> [Task statement] Please copy, exactly as they appear below, the lines from the one containing "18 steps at" through the one containing "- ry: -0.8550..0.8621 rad".

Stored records
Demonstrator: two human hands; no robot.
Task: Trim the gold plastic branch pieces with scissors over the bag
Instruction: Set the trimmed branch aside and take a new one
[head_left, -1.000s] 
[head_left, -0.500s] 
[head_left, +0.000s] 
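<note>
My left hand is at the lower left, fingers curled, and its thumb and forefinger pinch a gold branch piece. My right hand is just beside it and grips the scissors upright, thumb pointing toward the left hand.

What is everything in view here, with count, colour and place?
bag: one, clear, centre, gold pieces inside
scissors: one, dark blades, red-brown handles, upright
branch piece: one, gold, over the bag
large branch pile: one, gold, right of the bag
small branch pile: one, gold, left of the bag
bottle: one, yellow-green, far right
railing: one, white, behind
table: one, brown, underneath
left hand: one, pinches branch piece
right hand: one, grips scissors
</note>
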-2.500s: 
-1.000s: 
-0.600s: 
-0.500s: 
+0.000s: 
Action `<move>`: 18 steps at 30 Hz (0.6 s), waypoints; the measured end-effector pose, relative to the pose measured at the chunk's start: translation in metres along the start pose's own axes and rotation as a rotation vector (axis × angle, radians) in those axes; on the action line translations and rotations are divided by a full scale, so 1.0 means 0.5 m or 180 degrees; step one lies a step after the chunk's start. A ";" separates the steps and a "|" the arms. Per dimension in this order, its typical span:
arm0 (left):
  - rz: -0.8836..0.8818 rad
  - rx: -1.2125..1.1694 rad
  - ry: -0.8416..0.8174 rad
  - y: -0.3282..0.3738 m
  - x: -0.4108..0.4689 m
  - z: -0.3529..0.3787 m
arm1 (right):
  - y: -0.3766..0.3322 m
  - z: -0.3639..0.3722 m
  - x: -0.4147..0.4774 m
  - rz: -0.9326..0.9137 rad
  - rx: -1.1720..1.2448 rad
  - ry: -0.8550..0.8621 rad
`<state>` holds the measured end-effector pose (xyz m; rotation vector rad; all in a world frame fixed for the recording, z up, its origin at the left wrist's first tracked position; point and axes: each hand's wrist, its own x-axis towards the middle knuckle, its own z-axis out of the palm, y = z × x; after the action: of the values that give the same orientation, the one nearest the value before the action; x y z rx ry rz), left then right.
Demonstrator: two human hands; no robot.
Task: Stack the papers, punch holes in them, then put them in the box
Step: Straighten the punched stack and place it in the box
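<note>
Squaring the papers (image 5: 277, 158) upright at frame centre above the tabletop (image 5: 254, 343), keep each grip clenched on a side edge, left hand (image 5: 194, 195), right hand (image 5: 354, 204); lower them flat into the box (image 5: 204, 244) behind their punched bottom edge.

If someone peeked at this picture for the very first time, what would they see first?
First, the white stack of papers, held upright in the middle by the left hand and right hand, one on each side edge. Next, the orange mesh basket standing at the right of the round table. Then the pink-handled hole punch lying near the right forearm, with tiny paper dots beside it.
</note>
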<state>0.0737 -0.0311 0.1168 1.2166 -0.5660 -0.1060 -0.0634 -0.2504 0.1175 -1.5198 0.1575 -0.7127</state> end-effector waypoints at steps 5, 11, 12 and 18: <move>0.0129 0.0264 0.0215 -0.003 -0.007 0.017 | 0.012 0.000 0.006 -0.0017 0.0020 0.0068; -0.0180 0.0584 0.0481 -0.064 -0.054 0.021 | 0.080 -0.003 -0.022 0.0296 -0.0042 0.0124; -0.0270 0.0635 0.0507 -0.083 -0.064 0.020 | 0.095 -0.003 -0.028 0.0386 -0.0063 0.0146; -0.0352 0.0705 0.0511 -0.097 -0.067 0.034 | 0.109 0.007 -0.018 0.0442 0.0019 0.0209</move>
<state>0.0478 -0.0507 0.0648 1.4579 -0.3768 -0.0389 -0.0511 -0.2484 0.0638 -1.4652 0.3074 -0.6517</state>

> [Reply]
Action `<move>`: 18 steps at 30 Hz (0.6 s), waypoints; the measured end-effector pose, relative to the pose measured at the chunk's start: translation in metres along the start pose's own axes and rotation as a rotation vector (axis × angle, radians) in those axes; on the action line translations and rotations are divided by a full scale, so 1.0 means 0.5 m or 180 degrees; step one lies a step after the chunk's start. A ";" separates the steps and a "|" the arms. Per dimension in this order, its typical span:
arm0 (left):
  - rz: -0.8836..0.8818 rad
  - rx: -1.2125..1.1694 rad
  - ry: -0.8416..0.8174 rad
  - y: -0.3282..0.3738 m
  - x: -0.4108..0.4689 m
  - z: -0.3529..0.3787 m
arm1 (right):
  - y: -0.3766..0.3322 m
  - z: -0.3639..0.3722 m
  - x: -0.4147..0.4774 m
  - rz: -0.9326..0.9137 rad
  - rx: -1.1720..1.2448 rad
  - ry: -0.8550..0.8621 rad

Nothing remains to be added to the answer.